项目摘要 NLRC4是核苷酸结合结构域和富含亮氨酸的重复受体（NLR）家族的成员 胞质模式识别受体，主要在先天免疫细胞中表达。规范NLRC4 在通过NAIP蛋白识别革兰氏阴性细菌成分后，途径被激活 导致NLRC4寡聚和炎症体复合物的组装。 NLRC4的激活 炎性小体在caspase-1介导的加工和促炎性细胞因子IL-的释放中达到顶点 1。我们发现NLRC4在用任何B16F10皮下挑战的小鼠中起受保护的作用 黑色素瘤细胞或影响病毒感染的模型。在这两种模型中，NLRC4缺陷型（NLRC4 - / - ）小鼠均具有 效应子CD4+ T细胞的丧失。强大的T细胞反应的生成和维护取决于T细胞的相互作用 与抗原呈现细胞。 NLRC4 - / - 巨噬细胞和树突状细胞（DC）的评估显示 AKT1和FOXO3A磷酸化的下调，这又导致凋亡的上调 在NLRC4 - / - 髓样细胞上诱导配体FASL，该细胞引发了共培养的T细胞中细胞死亡。

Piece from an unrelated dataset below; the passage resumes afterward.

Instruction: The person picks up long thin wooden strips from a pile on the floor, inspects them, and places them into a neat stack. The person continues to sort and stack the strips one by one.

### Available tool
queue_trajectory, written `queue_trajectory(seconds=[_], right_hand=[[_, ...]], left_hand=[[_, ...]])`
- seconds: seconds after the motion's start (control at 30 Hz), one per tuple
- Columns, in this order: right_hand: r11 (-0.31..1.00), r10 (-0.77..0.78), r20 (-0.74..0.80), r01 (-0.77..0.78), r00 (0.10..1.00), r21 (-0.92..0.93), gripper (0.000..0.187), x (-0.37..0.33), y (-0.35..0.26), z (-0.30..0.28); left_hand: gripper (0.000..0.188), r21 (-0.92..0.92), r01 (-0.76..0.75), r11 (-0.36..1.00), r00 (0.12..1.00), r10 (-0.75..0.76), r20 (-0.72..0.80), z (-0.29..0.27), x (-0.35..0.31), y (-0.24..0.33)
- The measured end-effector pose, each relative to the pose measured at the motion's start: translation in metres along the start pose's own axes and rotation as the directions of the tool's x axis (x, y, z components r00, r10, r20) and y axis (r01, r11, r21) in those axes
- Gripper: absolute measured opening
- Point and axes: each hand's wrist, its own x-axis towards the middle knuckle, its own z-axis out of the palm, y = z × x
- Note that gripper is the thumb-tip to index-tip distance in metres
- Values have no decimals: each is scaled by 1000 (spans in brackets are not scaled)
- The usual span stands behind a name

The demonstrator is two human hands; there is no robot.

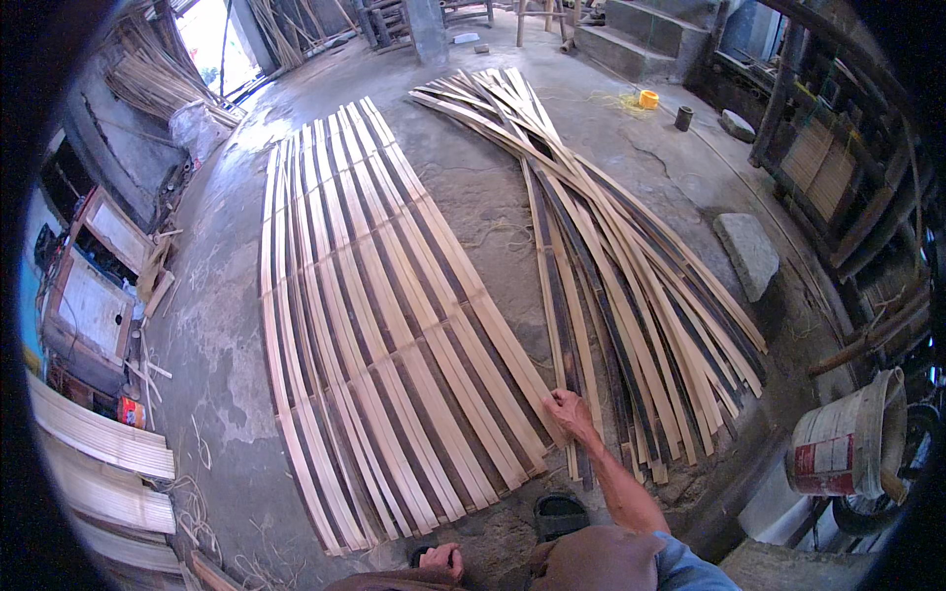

重要的是，与众不同 NLRC4的规范NLRC4途径，抗肿瘤和抗病毒作用是炎性症的独立的， 提出了一种新型的非典型NLRC4信号通路。在这个建议中，我们将扩大这些小说 发现并利用创新技术来探讨未解决的问题。我们假设该内源性 危险信号信号激活髓样细胞中的NLRC4，进而通过防止效应T细胞反应保持 FASL上调。我们将定义NLRC4在抗原存在的细胞和 NLRC4通过该途径修饰了随后的T细胞反应的新型非经典途径。我们也会 确定哪些因素下调了NLRC4表达的表达以及如何探索该下调 病原体和肿瘤。这些研究将确定可以针对的先天免疫细胞中的新途径 增强特异性抗肿瘤或抗病毒反应或抑制致病性T细胞反应。